Борис Бельский. Игра краплёными картами

Мп Статьи
       Борис Бельский «Игра краплёными картами»: http://www.proza.ru/2007/05/03-163.

       Рассказ Б. Бельского из тех, которые ввинчиваются не просто в память, а в подсознание. Как в случаях с мушкетёрами и подвесками королевы у Дюма (было – не было?..) или с Иешуа Га-Ноцри у Булгакова (такой – не такой был, и Он ли вообще?), – когда достоверность хоть и важна, но не сейчас, не в момент чтения.
       Был ли Достоевский такой, каким описал его автор, или такой, каким его сухо представляют в энцикло- и вики- педиях, – не суть важно. Важно, что мне интереснее тот образ, какой нарисовался в голове при чтении рассказа «Игра краплёными картами».
       Упоминание о подвесках пришло случайно, но о незримом присутствии Булгакова в тексте вспоминалось по ходу чтения. Эпизод с влетевшим в окно двойником («В окно, воспользовавшись распахнутыми шторами, влетел двойник»…) напомнил мне почему-то сцену со Степаном Лиходеевым в квартире 50. Та же атмосфера фантасмагории, та же аура чудесного, необъяснимого, почти ужасного, но в итоге – всё-таки смешного.
      Вообще, весь рассказ, который закончился, к слову, неожиданно (хотелось ещё читать), припаял меня к этому удивительному калейдоскопу «узнаваний», который мне так нравится в «Мастере и Маргарите».

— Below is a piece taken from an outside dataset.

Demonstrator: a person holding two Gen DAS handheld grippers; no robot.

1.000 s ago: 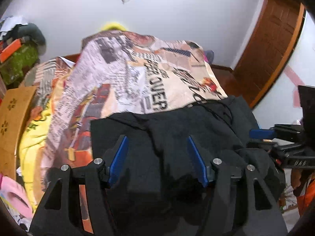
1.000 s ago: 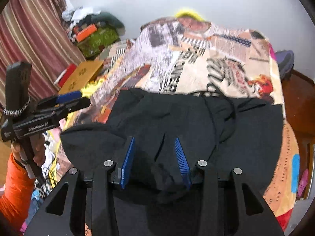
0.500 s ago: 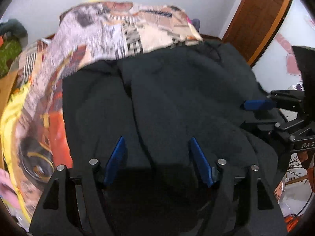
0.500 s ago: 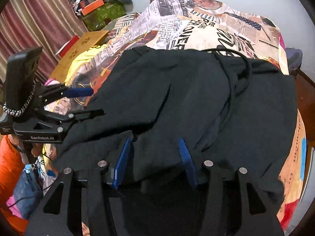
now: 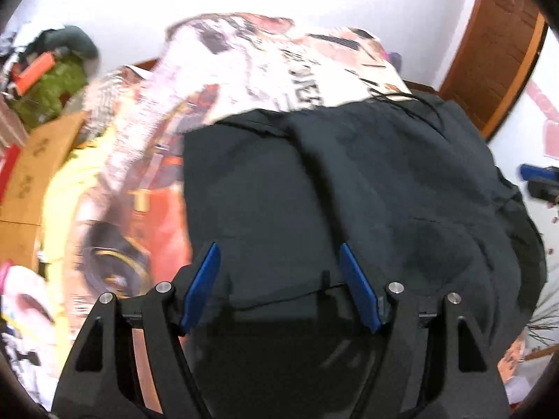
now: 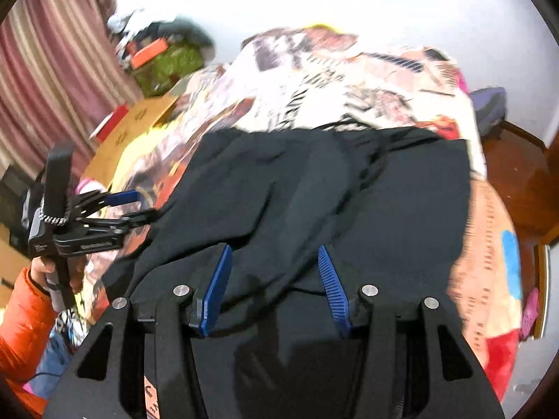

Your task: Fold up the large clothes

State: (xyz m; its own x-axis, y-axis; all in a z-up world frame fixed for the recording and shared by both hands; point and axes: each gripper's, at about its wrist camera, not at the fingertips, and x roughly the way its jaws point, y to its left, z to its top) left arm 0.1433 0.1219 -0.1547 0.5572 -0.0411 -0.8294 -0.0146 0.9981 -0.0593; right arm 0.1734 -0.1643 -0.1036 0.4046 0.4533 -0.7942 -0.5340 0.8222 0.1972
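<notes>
A large black hooded garment [image 5: 367, 181] lies spread on a bed with a newspaper-print cover [image 5: 279, 63]; it also shows in the right wrist view [image 6: 332, 188]. My left gripper [image 5: 279, 255] is open, its blue pads above the garment's near hem, holding nothing. My right gripper [image 6: 274, 255] is open over the near hem too, with cloth bunched between its blue pads. The left gripper also shows from the side in the right wrist view [image 6: 132, 206], open at the garment's left edge. The right gripper's tip [image 5: 536, 178] shows at the right of the left wrist view.
A cardboard box [image 6: 129, 132] and a pile of clutter [image 6: 164, 56] stand left of the bed by a striped curtain [image 6: 52, 80]. A wooden door [image 5: 496, 49] is at the right. A white wall is behind the bed.
Both grippers have pulled back and tilted up from the garment, so more of the bed cover and wall show. Both stay open. The garment lies flatter than a second ago.
</notes>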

      В «Игре…» я узнала, что писатель (Фёд Михалыч) мнения о себе невысокого, что мучается он сомнениями, присущими и нам, современным писакам; что так же, как и мы, «совр.писаки», недолюбливает коллег по перу и, не читая, выносит вердикт посмевшему сунуться в печать: «Дело ваше – табак». А роман, соответственно, «никуда не годится».
      Писать об исторических личностях всегда чревато: не туда мысль вывернешь, не так о гении отзовёшься, – и всё, заклюют знатоки обвинениями, что «ничего, де, ты о нём не знаешь, а лезешь со своим толкованием, когда не просят». В данном случае автору это вряд ли грозит. Потому что никто не запрещает видеть ту или иную историческую личность (здесь – Достоевского) по-своему, через призму собственных восприятий, симпатий и характера. Б.Бельскому удалось избежать литературщины, чем частенько грешат литераторы, «пиша» о великих – тогда стиль невольно становится сверхизысканным, претенциозным и пафосным.
       Что не понравилось в рассказе, точнее, в изложении.
       Когда повествование, казалось, было в самом разгаре, оно закончилось. То есть читателя в гору подняли и бросили. Что там должно ещё быть, не знаю, но что-то такое, отчего как с вершины понесёшься, замирая, или вздрогнешь изумлённо, а не просто скажешь «Ах вот оно что!»
      В самом начале, там, где перечисляется, что лежит на столике, мне показалось неуместным слово «толкались»: в беспорядке толкались <…> бутылка, <…> пепельница и стопка <…> карт. «И больше ничего», – добавляет автор. Довольно пусто на столе для толкания.
      Ну и мелочи, вроде местоимения «вы» с заглавной буквы в обращении, которое в художественных текстах пишут с маленькой, потому что не в документе и не в личном письме к человеку обращаются.